The Pitt’s haul confirmed how quickly last year’s breakout became an awards heavyweight. The HBO Max medical drama won Outstanding Drama Series at the 77th Emmys, and Noah Wyle and Katherine LaNasa already had trophies from that night in Lead Actor and Supporting Actress. This year, the series spread across the cast with acting nominations for Wyle, LaNasa, Taylor Dearden, Fiona Dourif and Sepideh Moafi, while Patrick Ball, Shawn Hatosy and Gerran Howell filled three of the seven Supporting Actor in a Drama Series slots.

That breadth matters because it shows where Emmy voters are placing value: not just on a star turn, but on a show that can sustain multiple performances across a full ensemble. The Pitt entered the morning with an existing drama-series win and two acting victories behind it, and the new nominations suggested that last year’s surprise has hardened into a durable awards brand.
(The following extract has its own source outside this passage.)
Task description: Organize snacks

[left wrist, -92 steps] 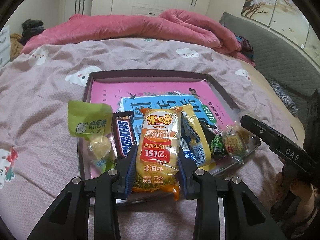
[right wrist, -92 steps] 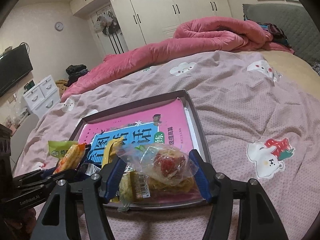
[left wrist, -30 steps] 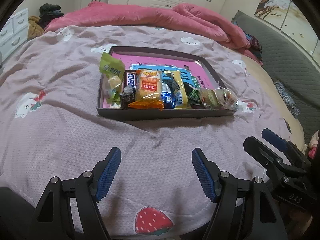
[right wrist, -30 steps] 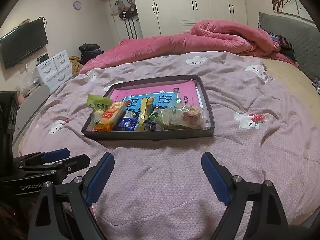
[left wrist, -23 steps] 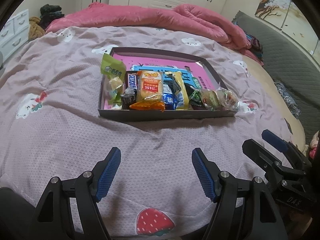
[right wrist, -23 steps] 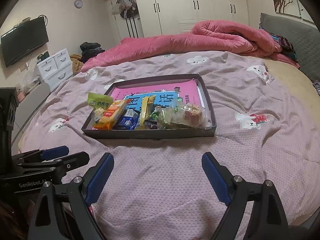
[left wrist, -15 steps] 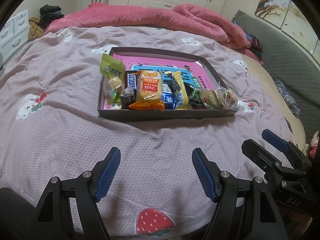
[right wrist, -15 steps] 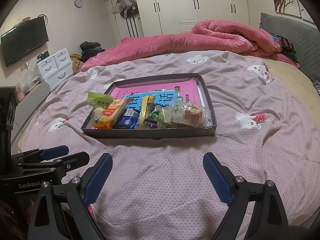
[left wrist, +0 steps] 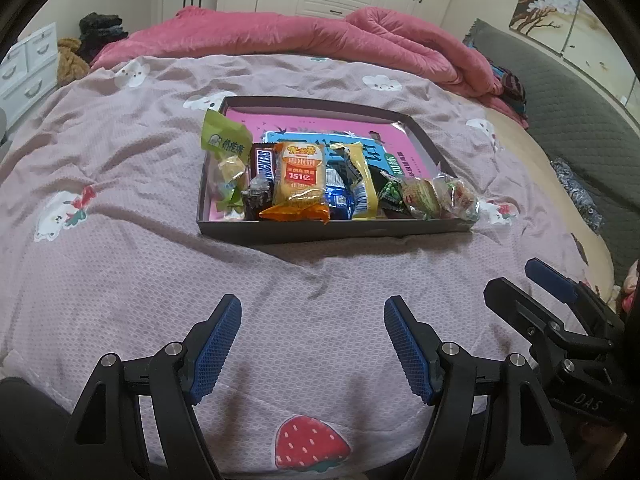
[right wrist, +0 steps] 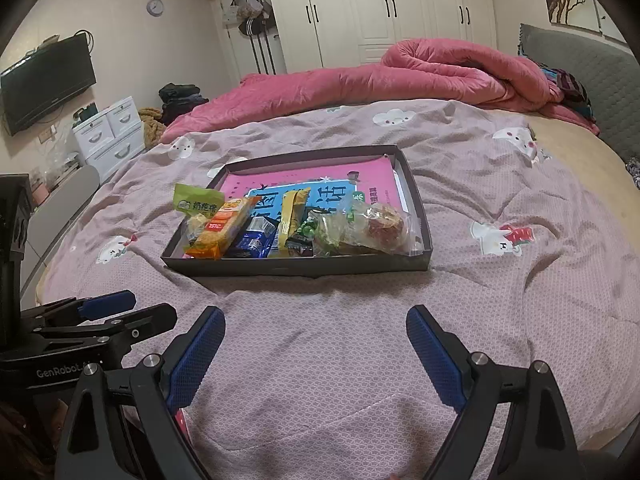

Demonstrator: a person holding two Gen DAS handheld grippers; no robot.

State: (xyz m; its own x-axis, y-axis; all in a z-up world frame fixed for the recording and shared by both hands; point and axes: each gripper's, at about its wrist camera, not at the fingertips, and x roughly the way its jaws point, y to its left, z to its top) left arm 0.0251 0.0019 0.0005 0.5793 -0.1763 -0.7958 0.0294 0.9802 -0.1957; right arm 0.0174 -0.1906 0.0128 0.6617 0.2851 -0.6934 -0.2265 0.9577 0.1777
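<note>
A dark shallow tray (left wrist: 332, 232) (right wrist: 296, 270) lies on the bed with a pink and blue book inside. Several snacks stand in a row along its near edge: a green packet (left wrist: 224, 142), a Snickers bar (left wrist: 264, 168), an orange rice cracker pack (left wrist: 300, 176) (right wrist: 222, 228), a yellow wrapper (left wrist: 360, 176) and a clear bag with a pastry (right wrist: 376, 226). My left gripper (left wrist: 312, 316) is open and empty, well short of the tray. My right gripper (right wrist: 314, 320) is open and empty, also short of the tray.
The lilac bedspread (left wrist: 120, 240) with cartoon prints covers the bed. A pink duvet (right wrist: 360, 76) is heaped at the far side. White drawers (right wrist: 108, 132) and a wall TV (right wrist: 44, 80) are at the left. A grey headboard (left wrist: 560, 92) is at the right.
Both grippers let go of the snacks they held in the tray, opened and drew back toward the near edge of the bed. In the last second they barely move.
</note>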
Hacks arrived with a different kind of advantage. The comedy entered its fifth and final season with Jean Smart having won Lead Actress in a Comedy Series for the first four seasons, Hannah Einbinder returning after her 2025 Supporting Actress win and co-creator Paul W. Downs nominated again. The show’s 24 nominations set a new comedy record and gave its farewell run the kind of final-season boost that often drives Emmy attention.

The broader field kept the race from becoming a one-horse story. Pluribus, Widow’s Bay, The Diplomat, The Gilded Age and Slow Horses remained in the mix, a reminder that prestige television still rewards familiar brands, recognized casts and repeat nominations. For HBO Max, the morning underscored a strategy built on durable, awards-friendly series rather than one-off hits, while voters once again leaned toward shows with a proven history of wins.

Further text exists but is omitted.